Supplied data:

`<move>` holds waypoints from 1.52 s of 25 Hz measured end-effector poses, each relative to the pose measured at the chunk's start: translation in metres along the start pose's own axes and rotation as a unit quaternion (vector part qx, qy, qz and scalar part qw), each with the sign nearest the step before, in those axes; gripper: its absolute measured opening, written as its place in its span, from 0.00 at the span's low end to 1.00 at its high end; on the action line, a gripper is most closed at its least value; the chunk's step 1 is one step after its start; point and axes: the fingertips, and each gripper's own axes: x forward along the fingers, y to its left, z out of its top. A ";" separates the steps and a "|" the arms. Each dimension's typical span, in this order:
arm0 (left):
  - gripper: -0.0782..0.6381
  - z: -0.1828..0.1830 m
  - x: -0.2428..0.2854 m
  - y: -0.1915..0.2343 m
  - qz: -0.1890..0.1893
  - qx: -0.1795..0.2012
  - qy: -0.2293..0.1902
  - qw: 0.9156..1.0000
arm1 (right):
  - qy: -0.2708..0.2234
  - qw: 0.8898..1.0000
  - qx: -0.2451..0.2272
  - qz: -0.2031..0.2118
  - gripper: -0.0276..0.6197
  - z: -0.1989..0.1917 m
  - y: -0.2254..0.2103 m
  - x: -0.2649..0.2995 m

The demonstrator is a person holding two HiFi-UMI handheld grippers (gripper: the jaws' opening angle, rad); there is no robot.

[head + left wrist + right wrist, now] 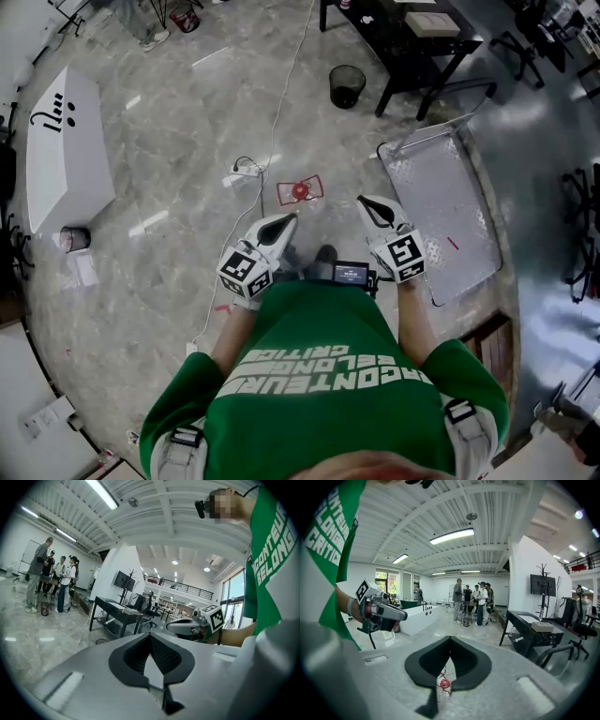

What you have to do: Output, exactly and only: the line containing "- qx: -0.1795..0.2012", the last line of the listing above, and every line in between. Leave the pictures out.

Answer box:
  - qx: -0.1795..0.2012
  - qy: -0.2293..0.1902
  - qw: 0.9156..1.0000
arm1 (right):
  - qy: -0.2708..0.2234
  - qw: 0.8898..1.0000
  - qx: -0.2451..0.2272
  - qz: -0.2031..0.2118
  - gripper: -0.0276..0.6197
  - z: -0.1989..0.1917 m
  - y: -0.2254..0.2103 m
  - x: -0.2649..0.2995 m

The demonstrator is a person holding two HiFi-UMI handheld grippers (gripper: the jaws' opening angle, rad); there is no robot.

[head + left wrist + right wrist, now] 

Work on this exercise is complete, and nothing remains.